=== Section Start ===

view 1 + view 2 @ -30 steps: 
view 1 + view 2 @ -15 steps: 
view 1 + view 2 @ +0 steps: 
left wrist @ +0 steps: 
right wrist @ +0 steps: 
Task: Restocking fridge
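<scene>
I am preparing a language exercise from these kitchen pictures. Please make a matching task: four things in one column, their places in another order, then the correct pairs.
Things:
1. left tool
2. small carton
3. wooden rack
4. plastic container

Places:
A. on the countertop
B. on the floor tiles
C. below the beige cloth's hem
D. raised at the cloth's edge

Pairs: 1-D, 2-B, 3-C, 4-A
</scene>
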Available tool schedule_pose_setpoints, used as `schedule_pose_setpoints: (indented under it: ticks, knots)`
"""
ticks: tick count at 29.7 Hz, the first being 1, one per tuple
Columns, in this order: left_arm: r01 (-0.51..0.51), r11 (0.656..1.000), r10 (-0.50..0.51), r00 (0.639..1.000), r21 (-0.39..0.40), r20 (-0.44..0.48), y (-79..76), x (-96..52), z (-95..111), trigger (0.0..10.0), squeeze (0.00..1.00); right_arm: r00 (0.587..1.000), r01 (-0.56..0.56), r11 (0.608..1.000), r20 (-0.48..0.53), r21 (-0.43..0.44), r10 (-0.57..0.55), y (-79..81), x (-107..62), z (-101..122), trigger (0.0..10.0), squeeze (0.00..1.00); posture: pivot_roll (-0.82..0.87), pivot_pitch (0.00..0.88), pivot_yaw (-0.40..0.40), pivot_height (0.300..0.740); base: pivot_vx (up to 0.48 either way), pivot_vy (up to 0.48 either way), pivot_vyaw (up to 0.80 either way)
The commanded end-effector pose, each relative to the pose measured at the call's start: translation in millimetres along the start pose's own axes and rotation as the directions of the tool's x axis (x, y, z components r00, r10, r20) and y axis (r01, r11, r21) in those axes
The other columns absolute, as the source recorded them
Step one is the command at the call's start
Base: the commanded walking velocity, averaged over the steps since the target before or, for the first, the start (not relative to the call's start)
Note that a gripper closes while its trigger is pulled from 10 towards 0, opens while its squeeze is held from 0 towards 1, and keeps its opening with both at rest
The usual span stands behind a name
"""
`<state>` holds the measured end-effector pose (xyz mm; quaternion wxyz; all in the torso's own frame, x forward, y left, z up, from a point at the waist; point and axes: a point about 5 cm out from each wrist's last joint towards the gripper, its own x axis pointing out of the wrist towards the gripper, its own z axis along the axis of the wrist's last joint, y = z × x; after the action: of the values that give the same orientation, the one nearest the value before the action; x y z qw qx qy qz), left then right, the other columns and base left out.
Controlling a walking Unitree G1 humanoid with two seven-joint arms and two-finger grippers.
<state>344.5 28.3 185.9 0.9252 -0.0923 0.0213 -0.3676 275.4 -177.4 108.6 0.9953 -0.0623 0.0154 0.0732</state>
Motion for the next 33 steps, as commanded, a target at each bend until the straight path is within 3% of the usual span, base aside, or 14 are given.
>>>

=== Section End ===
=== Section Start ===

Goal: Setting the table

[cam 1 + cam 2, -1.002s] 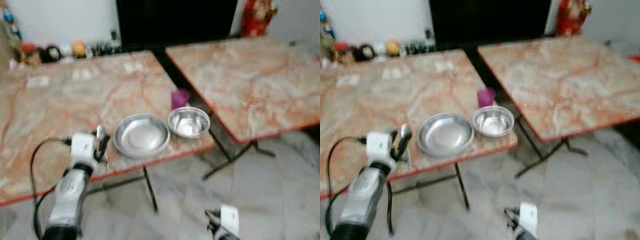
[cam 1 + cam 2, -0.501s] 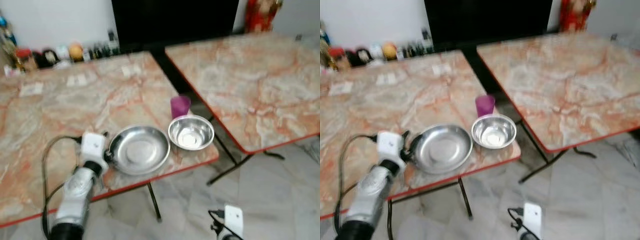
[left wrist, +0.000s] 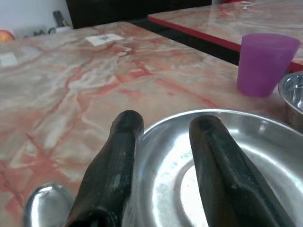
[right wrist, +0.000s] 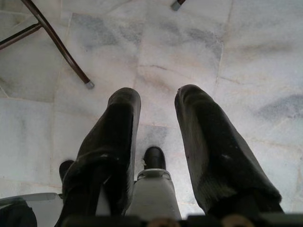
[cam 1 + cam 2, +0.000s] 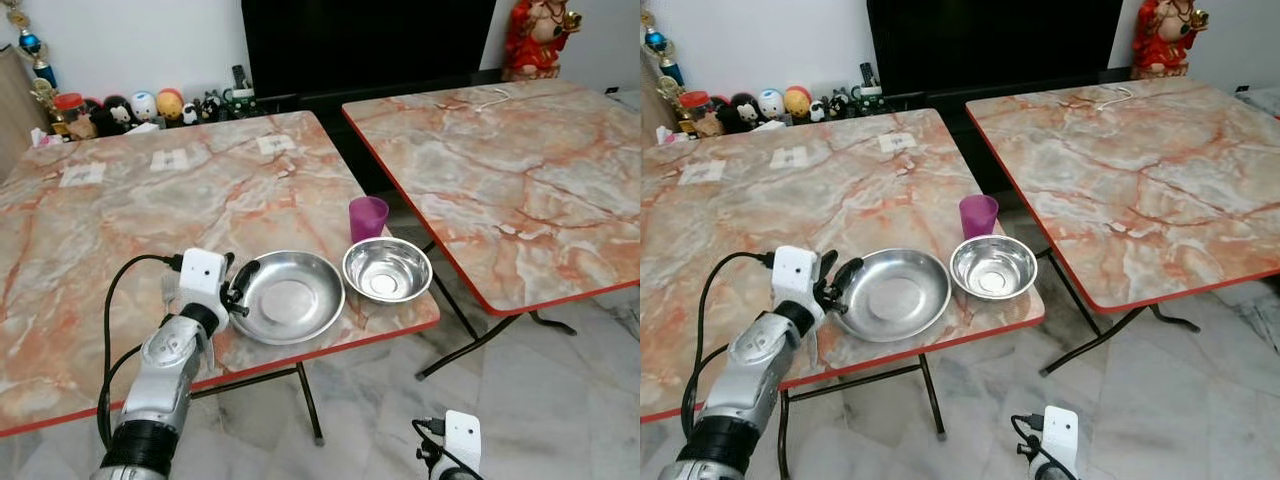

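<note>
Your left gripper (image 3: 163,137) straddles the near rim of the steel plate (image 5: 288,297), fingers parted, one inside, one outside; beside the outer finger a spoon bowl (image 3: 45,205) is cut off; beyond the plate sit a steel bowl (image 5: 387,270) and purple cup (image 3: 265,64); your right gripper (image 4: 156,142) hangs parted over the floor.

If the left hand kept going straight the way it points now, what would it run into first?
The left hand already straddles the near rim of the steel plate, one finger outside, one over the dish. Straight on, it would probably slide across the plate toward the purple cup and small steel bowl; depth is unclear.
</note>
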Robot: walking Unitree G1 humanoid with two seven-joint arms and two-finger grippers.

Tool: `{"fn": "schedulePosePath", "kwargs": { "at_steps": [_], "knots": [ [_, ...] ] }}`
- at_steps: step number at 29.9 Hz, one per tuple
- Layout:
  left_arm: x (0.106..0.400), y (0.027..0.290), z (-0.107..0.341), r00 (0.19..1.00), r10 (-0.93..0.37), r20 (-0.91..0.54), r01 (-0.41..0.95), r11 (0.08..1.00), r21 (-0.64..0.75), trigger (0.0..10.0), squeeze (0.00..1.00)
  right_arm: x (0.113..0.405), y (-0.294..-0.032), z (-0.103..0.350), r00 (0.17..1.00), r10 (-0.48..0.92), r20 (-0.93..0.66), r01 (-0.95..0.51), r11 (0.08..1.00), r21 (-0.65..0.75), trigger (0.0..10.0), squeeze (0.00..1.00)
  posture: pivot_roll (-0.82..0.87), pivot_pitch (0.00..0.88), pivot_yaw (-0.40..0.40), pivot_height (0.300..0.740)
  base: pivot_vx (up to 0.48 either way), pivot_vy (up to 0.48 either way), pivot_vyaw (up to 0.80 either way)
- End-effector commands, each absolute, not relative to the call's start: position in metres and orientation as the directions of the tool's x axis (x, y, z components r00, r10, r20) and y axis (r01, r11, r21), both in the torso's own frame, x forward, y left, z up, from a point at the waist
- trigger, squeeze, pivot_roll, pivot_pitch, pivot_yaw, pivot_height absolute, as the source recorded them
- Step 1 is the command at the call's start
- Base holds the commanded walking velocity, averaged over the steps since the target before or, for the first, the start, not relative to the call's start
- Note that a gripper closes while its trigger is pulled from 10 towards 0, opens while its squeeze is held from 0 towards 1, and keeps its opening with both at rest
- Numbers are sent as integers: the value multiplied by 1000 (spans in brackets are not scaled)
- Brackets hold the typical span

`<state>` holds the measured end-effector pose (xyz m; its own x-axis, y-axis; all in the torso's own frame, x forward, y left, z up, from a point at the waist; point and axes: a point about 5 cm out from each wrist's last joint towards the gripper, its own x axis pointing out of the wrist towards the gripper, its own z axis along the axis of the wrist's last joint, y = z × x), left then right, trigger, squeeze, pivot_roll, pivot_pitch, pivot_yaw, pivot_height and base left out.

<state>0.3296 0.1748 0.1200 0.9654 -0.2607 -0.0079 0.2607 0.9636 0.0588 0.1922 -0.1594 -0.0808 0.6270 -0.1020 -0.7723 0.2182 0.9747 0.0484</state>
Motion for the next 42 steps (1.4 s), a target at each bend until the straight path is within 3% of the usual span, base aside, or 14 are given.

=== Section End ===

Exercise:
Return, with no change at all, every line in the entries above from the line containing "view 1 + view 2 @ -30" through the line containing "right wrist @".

Result:
view 1 + view 2 @ -30 steps: 
view 1 + view 2 @ -15 steps: 
view 1 + view 2 @ +0 steps: 
left wrist @ +0 steps: 
right wrist @ +0 steps: 

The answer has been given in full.